Publication jugée "péché mortel": le pape accepte la démission de son garde du corps, le chef de la gendarmerie vaticane

Publication jugée "péché mortel": le pape accepte la démission de son garde du corps, le chef de la gendarmerie vaticane
14 oct. 2019 à 15:41 - mise à jour 15 oct. 2019 à 07:29Temps de lecture1 min
Par AFP

Le pape François a accepté lundi la démission du chef de la gendarmerie vaticane Domenico Giani, également garde du corps du pape, dont une initiative prise dans le cadre d'une enquête a courroucé François.

Un magazine italien avait publié une circulaire de la gendarmerie vaticane, signée par Domenico Giani le 2 octobre, affichant les photos et noms de cinq personnes sous enquête "suspendues par précaution" de leurs fonctions, adressée aux employés de la gendarmerie et aux gardes suisses surveillant les portes de la Cité du Vatican.
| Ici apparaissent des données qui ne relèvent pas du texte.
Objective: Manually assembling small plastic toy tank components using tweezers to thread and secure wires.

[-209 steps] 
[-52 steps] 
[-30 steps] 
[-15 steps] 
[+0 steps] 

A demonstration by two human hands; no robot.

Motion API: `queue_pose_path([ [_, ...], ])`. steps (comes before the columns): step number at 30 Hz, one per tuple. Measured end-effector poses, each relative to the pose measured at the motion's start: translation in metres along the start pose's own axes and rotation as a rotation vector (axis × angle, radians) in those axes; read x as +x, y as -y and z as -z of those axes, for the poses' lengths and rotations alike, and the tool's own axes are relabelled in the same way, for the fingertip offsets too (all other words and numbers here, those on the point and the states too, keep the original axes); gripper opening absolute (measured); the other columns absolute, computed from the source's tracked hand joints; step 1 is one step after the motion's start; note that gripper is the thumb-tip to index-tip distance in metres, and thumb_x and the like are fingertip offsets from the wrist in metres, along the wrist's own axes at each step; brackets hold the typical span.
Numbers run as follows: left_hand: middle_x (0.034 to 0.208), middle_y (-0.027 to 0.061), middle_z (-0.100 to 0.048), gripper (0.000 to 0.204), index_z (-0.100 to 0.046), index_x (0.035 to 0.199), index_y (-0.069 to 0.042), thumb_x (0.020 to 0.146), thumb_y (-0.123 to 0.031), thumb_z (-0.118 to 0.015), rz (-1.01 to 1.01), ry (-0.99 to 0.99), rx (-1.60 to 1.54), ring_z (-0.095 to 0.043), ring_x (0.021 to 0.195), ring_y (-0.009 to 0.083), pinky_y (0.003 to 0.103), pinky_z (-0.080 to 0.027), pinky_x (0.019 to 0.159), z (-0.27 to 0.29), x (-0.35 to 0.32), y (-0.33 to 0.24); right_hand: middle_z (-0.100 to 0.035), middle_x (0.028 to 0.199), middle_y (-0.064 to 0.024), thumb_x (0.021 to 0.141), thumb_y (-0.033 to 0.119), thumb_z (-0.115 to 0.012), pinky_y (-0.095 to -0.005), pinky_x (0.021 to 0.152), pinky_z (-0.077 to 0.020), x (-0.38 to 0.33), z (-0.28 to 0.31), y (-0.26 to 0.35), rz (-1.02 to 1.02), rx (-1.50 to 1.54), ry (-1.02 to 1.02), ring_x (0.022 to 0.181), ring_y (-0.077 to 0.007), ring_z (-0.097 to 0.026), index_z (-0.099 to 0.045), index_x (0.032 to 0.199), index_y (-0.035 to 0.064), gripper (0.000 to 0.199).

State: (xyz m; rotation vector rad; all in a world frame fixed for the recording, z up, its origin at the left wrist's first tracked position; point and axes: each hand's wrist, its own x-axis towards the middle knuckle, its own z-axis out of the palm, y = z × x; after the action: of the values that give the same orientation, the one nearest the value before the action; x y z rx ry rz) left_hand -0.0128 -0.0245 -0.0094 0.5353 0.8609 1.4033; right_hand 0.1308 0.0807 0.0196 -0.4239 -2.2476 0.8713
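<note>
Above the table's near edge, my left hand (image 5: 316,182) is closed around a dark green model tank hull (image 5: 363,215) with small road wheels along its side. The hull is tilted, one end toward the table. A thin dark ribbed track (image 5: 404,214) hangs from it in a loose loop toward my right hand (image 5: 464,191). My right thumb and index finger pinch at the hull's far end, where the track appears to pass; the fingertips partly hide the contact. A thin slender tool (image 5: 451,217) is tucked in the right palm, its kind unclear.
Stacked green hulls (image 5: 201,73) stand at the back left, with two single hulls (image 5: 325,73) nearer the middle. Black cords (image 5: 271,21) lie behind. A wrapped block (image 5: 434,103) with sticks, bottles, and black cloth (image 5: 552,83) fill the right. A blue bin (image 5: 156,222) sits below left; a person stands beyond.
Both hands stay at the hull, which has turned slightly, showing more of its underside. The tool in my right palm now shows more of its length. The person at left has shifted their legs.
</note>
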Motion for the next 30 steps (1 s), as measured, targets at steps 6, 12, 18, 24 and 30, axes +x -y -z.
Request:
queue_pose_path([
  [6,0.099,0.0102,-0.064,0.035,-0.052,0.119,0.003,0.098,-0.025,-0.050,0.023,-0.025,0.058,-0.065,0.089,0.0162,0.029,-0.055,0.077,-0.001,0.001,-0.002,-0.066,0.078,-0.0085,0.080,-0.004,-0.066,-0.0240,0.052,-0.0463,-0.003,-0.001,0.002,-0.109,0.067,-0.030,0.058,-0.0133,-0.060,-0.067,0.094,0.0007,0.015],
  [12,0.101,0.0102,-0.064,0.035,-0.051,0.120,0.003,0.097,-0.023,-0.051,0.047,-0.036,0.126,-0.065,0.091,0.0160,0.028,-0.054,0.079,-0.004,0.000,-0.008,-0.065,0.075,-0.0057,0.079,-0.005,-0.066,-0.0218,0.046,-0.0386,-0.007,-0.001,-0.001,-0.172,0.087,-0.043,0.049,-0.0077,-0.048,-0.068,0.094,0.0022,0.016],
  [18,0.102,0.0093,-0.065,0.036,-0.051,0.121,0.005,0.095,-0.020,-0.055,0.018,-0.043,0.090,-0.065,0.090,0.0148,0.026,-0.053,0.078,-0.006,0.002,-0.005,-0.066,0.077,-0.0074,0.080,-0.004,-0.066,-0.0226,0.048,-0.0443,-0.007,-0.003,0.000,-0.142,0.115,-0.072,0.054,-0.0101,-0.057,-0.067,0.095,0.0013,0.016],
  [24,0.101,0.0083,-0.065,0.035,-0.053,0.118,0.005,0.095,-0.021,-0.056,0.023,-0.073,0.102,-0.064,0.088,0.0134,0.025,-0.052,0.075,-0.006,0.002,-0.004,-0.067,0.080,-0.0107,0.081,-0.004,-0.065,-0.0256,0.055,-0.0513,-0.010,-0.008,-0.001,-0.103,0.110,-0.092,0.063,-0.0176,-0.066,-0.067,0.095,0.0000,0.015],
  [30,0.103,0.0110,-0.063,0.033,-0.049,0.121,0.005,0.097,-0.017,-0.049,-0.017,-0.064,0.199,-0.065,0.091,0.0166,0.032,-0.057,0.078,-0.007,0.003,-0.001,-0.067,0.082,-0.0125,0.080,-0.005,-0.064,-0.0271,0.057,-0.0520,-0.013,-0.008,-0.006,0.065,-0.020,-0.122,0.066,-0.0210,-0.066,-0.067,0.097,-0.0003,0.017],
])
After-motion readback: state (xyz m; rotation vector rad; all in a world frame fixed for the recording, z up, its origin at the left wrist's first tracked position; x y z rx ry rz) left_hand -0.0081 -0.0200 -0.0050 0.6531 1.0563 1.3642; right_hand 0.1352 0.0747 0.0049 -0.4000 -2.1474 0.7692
"Cette publication porte préjudice à la dignité des personnes concernées et à l'image de la gendarmerie", indique lundi un communiqué du Saint-Siège, qui annonce que le pape a accepté la démission de Domenico Giani.

Cette fuite de document fait désormais l'objet d'une investigation séparée, à la demande du pape.

"Péché mortel"

François avait qualifié cette "diffusion illicite" de "pêché mortel car préjudiciable à la dignité des personnes et au principe de la présomption d'innocence", avait rapporté samedi soir le directeur de la salle de presse du Vatican, Matteo Bruni.

Le commandant du Corps de la gendarmerie de l'Etat du Vatican, Domenico Giani, est aussi le principal garde du corps du pape omniprésent dans tous ses déplacements, juché en costume sombre sur la papamobile ou courant à son côté.

L'homme de 57 ans avait commencé sa carrière dans les services secrets italiens avant de rejoindre les forces de sécurité du Vatican voici vingt ans et d'en prendre la tête en 2006.

Le pape a reçu le démissionnaire et l'a remercié pour sa "fidélité et sa loyauté", ainsi que son "professionnalisme", a indiqué lundi le Saint-Siège.